On La Venada island, we met two of its graduates, Rodolfo Arellano, 66, and his 20-year-old grandson, Julio. I bought one of Julio's paintings, reminiscent of the landscapes of Rousseau but brighter, lighter, its trees teeming with wildlife, from monkeys to deer to the purple gallinule that, by this stage, despite its shyness and without my resorting to binoculars, I had managed to see in the wild on three occasions.
For that and other experiences, I felt privileged to have visited Nicaragua. I felt apprehensive, too, on its behalf.
It is a beautiful and well preserved country partly because it is a poor and underdeveloped one. You can see how needed tourists dollars are, but also the damage that might be done in pursuit of them. Already, on the Pacific coast, ecologically minded hoteliers are complaining that ugly apartment blocks are popping up like toast.
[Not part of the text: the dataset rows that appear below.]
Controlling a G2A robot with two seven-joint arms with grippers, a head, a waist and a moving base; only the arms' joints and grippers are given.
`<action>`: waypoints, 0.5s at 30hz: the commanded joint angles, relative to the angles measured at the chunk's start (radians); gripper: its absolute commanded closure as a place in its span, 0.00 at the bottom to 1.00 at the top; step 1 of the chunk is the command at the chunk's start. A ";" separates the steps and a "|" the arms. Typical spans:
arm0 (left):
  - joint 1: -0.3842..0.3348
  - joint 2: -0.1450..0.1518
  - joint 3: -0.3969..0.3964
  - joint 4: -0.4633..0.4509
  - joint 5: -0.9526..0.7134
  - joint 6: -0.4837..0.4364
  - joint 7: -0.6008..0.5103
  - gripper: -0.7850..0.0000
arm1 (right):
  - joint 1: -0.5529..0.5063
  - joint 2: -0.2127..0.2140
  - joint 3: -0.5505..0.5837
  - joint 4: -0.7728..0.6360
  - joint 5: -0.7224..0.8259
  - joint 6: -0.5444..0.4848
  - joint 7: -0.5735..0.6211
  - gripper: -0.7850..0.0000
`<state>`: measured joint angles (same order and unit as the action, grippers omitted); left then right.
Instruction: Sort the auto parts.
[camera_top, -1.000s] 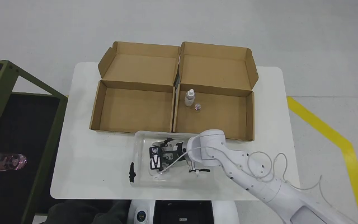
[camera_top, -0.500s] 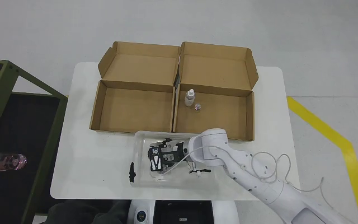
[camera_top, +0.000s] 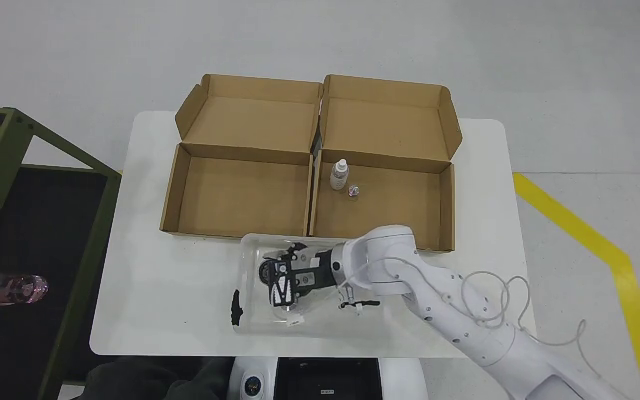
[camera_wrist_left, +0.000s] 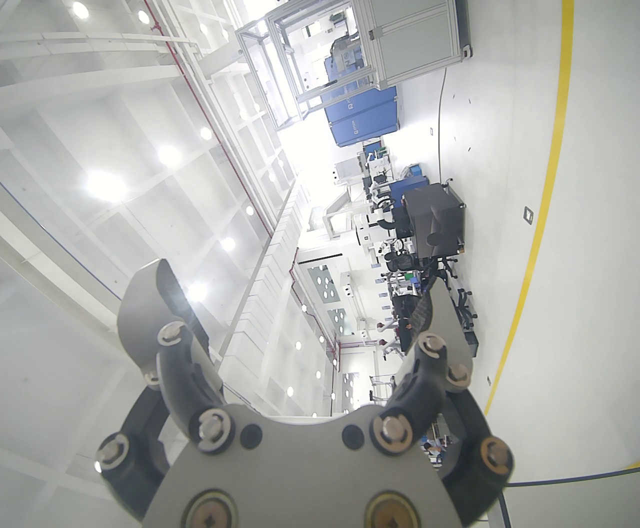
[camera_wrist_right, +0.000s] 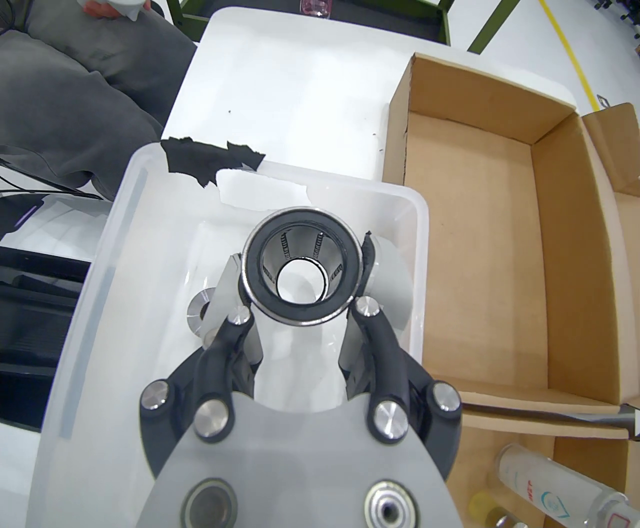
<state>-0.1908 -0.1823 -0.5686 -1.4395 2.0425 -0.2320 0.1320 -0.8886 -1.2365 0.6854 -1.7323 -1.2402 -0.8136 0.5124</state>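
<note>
Right claw clamped on steel bearing over clear bin; lift straight above bin wall, keep level, carry to empty cardboard box; left claw wide

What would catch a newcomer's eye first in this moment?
The right hand grips a metal bearing over the clear bin at the front of the table. Behind the bin sit two open cardboard boxes side by side, the left box and the right box. The right box holds a small white bottle.
</note>
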 joint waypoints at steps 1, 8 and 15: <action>0.000 0.000 0.000 0.000 0.000 0.000 0.000 0.00 | 0.002 0.001 0.007 -0.009 0.005 -0.001 -0.001 1.00; 0.000 0.000 0.000 0.000 0.000 0.000 0.000 0.00 | 0.026 -0.002 0.032 -0.024 0.024 0.009 -0.007 1.00; 0.000 0.000 0.000 0.000 0.000 0.000 0.000 0.00 | 0.082 -0.014 0.053 0.021 0.063 0.035 -0.029 1.00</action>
<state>-0.1908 -0.1823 -0.5686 -1.4395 2.0425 -0.2320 0.1320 -0.8156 -1.2482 0.7367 -1.7196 -1.1831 -0.7828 0.4867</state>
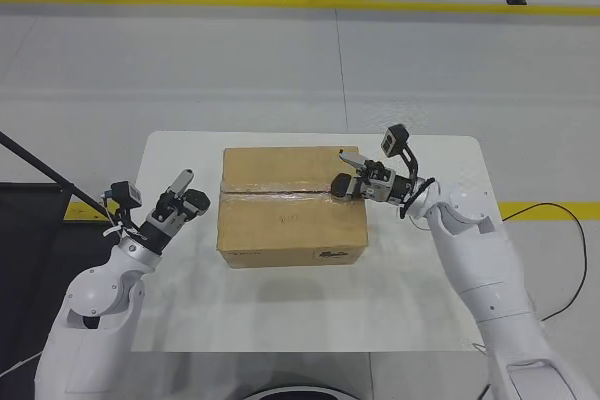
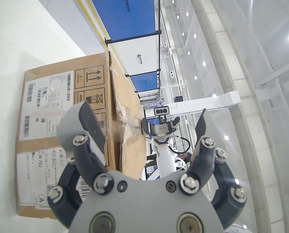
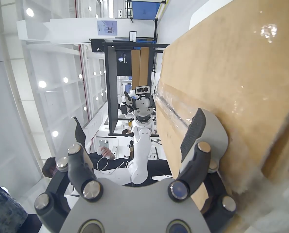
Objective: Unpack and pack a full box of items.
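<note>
Right end effector (image 1: pixel 343 172) (image 3: pixel 137 120), fingers spread, sits at the right edge of the cardboard box (image 1: pixel 290 215) (image 3: pixel 232 73), level with the taped centre seam. In the right wrist view, one finger (image 3: pixel 195 132) lies over the box top just beside the clear tape (image 1: pixel 280 193) (image 3: pixel 171 112), while the other stands free of the box; whether the first finger touches the cardboard cannot be told. Left end effector (image 1: pixel 188 192) (image 2: pixel 144 112), fingers likewise spread and holding nothing, is positioned to the left of the box, apart from it and above the surface (image 1: pixel 420 290).

The box stands at the middle of the white surface with its top flaps shut and the tape running left to right along their seam. Its left side (image 2: pixel 49 112), seen in the left wrist view, carries white shipping labels (image 2: pixel 39 107) and printed handling symbols (image 2: pixel 89 77). Grey floor (image 1: pixel 180 70) with yellow lines surrounds the surface.
</note>
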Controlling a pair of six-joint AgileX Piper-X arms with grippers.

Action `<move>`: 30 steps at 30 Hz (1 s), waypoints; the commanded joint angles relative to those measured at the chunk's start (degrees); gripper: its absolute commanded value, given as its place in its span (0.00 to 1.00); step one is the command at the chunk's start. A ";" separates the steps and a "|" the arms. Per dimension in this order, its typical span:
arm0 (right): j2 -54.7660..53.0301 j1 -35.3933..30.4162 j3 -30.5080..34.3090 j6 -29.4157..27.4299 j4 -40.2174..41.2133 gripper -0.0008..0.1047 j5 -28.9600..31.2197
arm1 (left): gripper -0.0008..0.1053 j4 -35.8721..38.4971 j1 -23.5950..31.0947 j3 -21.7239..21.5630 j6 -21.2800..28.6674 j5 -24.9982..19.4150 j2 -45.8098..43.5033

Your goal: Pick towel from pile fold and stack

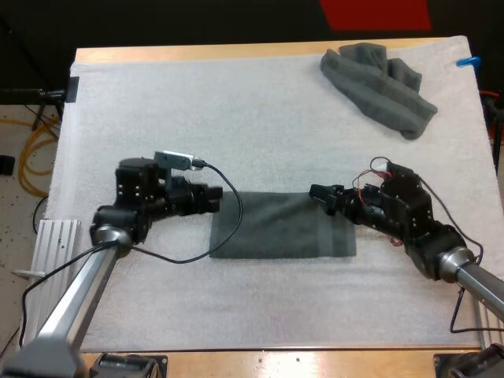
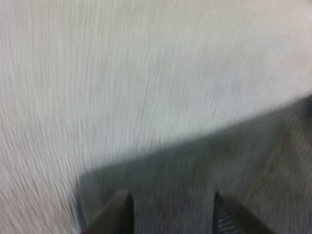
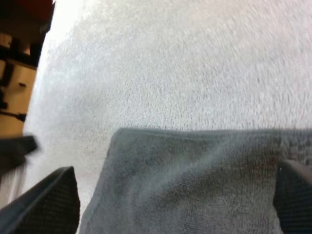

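A white mat [image 1: 197, 118] covers the desk [image 1: 197, 53]. A flat towel [image 1: 276, 228] lies spread at the mat's middle, and a crumpled towel [image 1: 378, 83] sits well apart near the far right corner. Both arms reach low and inward. The left hand [image 1: 214, 201] is at the flat towel's left edge, fingers apart. The right hand [image 1: 317, 194] is at its far right corner, fingers wide apart.
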 commanded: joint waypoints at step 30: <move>-16.08 -2.95 -14.13 -17.05 52.68 0.76 16.96 | 0.55 41.08 -0.15 -9.38 1.74 0.70 -34.73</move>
In Solentiname, tourism is still low-key. On San Fernando island, Juan Carlos and I ordered dinner for seven o'clock. An hour later we were still waiting, for all hands were at the pump. To ensure we could shower, a pipeline into the lake was being extended - in the dark.
Next morning, low water was again a problem: as we returned from an outing our boat got stuck in the lake's shallows and we had to get out and push. But no one minded, for the outing had been Julio's painting come to life.
Eduardo Mairena, whose family owns the cabins we stayed in, had taken us into the Río Papaturro, a narrow rush-lined river in the Los Guatuzos Wildlife Reserve.
With us were two American women, who had been volunteering as English teachers. Eduardo had promised them lunch in San Carlos - a change from their usual beans and rice - and great wildlife-watching. He certainly delivered.
In a couple of hours we saw howler monkeys, turtles, cayman, Jesus Christ lizards and iguana, several species of heron and kingfisher, and - half a dozen times - a blackbird that, because of the bright red chevron on its wing, is known as the sargento or sergeant.
"Many sergeants," Eduardo joked. "The army is on the river now." It's the sort of army for which, I hope, Nicaragua will soon be better known.